#### [PROBLEM TO WORK ON]
Search the material for the string "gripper" and reply with how many lines contain it, nothing else.

#### [INFORMATION SHOWN]

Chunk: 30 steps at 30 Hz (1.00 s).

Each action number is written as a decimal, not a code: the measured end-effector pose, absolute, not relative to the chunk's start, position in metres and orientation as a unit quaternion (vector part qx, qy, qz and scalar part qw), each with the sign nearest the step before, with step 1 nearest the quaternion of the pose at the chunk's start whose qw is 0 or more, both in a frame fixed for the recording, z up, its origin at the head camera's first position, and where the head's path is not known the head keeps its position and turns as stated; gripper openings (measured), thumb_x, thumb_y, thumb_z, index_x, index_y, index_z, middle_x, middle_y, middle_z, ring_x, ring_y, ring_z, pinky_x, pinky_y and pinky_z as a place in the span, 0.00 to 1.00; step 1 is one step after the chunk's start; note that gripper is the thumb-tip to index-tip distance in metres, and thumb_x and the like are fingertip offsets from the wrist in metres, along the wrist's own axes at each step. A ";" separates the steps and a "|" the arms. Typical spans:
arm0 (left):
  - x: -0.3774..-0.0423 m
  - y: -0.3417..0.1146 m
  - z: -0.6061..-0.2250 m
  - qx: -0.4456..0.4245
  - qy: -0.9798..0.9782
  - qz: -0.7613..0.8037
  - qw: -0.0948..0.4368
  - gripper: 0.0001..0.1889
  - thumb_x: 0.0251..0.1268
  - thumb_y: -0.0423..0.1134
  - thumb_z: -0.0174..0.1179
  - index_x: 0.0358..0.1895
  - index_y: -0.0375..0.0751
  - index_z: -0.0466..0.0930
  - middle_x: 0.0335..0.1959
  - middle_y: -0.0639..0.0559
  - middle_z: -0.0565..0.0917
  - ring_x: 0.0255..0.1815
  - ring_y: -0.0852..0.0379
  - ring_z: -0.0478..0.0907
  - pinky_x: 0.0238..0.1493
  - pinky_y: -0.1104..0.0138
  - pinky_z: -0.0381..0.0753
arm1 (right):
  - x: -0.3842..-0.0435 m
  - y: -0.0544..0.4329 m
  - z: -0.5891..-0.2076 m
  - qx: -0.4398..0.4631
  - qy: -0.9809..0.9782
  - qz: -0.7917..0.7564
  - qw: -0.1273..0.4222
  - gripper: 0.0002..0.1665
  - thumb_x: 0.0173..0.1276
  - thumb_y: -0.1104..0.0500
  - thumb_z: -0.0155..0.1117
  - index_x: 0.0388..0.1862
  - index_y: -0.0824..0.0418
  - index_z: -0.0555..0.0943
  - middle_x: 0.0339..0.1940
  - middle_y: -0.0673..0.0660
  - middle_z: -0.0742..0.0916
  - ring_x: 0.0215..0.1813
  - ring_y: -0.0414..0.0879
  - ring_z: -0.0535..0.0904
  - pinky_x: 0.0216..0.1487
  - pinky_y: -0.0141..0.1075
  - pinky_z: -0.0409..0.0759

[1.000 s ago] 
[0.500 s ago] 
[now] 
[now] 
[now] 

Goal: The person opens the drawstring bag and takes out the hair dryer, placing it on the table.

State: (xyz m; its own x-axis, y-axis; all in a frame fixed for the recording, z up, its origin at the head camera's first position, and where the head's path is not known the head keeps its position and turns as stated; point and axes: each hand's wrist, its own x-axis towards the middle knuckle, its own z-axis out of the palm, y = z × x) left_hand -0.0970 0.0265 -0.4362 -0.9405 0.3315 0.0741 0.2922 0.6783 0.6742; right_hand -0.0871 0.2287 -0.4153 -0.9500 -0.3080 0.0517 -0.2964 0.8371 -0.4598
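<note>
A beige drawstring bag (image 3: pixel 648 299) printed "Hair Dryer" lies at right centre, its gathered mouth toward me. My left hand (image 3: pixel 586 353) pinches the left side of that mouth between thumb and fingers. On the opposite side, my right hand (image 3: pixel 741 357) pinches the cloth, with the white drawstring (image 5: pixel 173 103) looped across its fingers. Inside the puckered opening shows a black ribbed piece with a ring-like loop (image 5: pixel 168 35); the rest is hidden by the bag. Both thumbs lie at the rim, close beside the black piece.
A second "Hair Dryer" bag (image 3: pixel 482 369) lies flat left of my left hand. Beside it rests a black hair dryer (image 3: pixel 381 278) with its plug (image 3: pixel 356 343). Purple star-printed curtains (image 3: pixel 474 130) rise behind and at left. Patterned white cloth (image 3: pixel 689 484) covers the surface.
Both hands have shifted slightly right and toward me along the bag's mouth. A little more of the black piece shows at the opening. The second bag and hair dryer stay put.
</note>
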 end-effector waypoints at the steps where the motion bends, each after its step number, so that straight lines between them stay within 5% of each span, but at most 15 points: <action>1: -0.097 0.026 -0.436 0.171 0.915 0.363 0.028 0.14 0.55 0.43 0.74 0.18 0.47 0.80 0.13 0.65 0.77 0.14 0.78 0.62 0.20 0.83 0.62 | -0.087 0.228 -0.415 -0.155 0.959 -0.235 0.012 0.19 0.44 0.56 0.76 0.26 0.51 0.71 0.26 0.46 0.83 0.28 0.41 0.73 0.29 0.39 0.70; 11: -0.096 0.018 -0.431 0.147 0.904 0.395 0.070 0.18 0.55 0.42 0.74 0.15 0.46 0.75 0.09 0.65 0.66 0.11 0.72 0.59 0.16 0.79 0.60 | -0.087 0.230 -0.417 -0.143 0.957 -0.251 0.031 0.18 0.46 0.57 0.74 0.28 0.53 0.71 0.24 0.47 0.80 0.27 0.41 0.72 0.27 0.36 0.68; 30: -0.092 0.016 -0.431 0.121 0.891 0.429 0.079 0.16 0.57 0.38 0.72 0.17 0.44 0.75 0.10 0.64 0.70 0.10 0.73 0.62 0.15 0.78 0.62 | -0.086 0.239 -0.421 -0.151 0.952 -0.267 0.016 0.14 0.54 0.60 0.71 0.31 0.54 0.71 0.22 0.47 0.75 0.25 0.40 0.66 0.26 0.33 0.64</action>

#### [TASK ANSWER]
3